The success criteria is, that the table contains at least some records
(actually at least more than 100000).

The first idea which comes to one’s mind is probably a count(*):

SELECT CASE WHEN (count(*) > 10000) THEN 'yes' ELSE 'no' END
FROM planet_osm_point;

But my goal is to consume as few Postgres server resources as possible.
So my idea is to retrieve an arbitrary record, like this:

SELECT CASE WHEN (osm_id::text > '') THEN 'yes' ELSE 'no' END
FROM planet_osm_point LIMIT 1 OFFSET 1000000;

Is there anyone having an even better  better idea?

Yours, Stefan

Re: How to check a table content efficiently? With LIMIT and OFFSET?

From

Stefan Keller

Date:

28 May 2011, 21:45:18

Hi,

That's my solution candidate:

CREATE OR REPLACE FUNCTION isnotempty() RETURNS boolean AS '
  SELECT (count(*) = 1)
  FROM (SELECT osm_id FROM planet_osm_point LIMIT 1 OFFSET 100000) tmp
' LANGUAGE SQL;

Yours, Stefan

2011/5/28 Stefan Keller <sfkeller@gmail.com>:
> Hi,
>
> I’d like to monitor a table in a read-only Postgres database by
> writing a PL/pgSQL function.
> The database gets periodically overwritten by a mirroring loading process.
> The success criteria is, that the table contains at least some records
> (actually at least more than 100000).
>
> The first idea which comes to one’s mind is probably a count(*):
>
> SELECT CASE WHEN (count(*) > 10000) THEN 'yes' ELSE 'no' END
> FROM planet_osm_point;
>
> But my goal is to consume as few Postgres server resources as possible.
> So my idea is to retrieve an arbitrary record, like this:
>
> SELECT CASE WHEN (osm_id::text > '') THEN 'yes' ELSE 'no' END
> FROM planet_osm_point LIMIT 1 OFFSET 1000000;
>
> Is there anyone having an even better  better idea?
>
> Yours, Stefan
>

Re: How to check a table content efficiently?
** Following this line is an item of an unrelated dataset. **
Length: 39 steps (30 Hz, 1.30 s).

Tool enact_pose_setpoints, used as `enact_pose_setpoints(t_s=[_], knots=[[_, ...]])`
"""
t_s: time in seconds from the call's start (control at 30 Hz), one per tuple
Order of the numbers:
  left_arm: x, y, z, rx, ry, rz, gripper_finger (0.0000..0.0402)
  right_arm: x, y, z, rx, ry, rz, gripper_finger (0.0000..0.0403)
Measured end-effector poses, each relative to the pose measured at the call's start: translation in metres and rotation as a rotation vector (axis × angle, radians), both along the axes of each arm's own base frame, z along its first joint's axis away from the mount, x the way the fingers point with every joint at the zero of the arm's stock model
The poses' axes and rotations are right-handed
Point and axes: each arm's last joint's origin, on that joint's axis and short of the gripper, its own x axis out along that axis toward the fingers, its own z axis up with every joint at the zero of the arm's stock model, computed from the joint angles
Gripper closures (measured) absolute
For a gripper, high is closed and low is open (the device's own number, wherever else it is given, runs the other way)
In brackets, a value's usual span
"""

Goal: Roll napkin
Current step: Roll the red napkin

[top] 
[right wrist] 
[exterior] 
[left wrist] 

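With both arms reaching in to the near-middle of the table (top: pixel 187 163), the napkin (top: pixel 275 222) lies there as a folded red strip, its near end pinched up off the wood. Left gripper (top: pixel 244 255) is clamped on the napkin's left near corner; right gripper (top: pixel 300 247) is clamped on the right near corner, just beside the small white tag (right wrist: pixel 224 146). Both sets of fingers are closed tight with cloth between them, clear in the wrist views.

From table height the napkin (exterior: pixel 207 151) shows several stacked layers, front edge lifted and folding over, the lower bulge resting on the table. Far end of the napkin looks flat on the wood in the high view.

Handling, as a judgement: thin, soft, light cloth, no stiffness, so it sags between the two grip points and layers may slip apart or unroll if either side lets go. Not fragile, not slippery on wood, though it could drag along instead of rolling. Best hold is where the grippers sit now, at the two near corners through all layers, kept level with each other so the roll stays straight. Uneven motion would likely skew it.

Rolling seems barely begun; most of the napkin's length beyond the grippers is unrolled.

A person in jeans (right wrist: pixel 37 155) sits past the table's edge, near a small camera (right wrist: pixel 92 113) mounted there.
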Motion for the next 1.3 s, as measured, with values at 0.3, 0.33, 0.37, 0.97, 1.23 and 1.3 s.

With LIMIT and OFFSET?

From

Craig Ringer

Date:

29 May 2011, 02:32:30

On 05/29/2011 05:45 AM, Stefan Keller wrote:
> Hi,
>
> That's my solution candidate:
>
> CREATE OR REPLACE FUNCTION isnotempty() RETURNS boolean AS '
>    SELECT (count(*) = 1)
>    FROM (SELECT osm_id FROM planet_osm_point LIMIT 1 OFFSET 100000) tmp
> ' LANGUAGE SQL;

LIMIT and OFFSET are often no more efficient than count(*). You're still
likely to need a full table scan.

Here's how I'd do it: I'd ANALYZE the table, then check the table
statistics to see that they looked to be within reasonable bounds. That
way you not only check the import, but in the process you ensure the
statistics used by the query planner are up to date. Since ANALYZE only
tests a sampling of records it does pretty much what you want, something
that it's not so easy to do in SQL.

--
Craig Ringer

Re: How to check a table content efficiently? With LIMIT and OFFSET?

From

Stefan Keller

Date:

29 May 2011, 17:45:24

Hi Craig

Thanks for the answer. I also thought about this. You mean something like this?

SELECT reltuples FROM pg_class WHERE relname = 'mytable';
182820 (rows)

That seams reasonably fast compared to count(*).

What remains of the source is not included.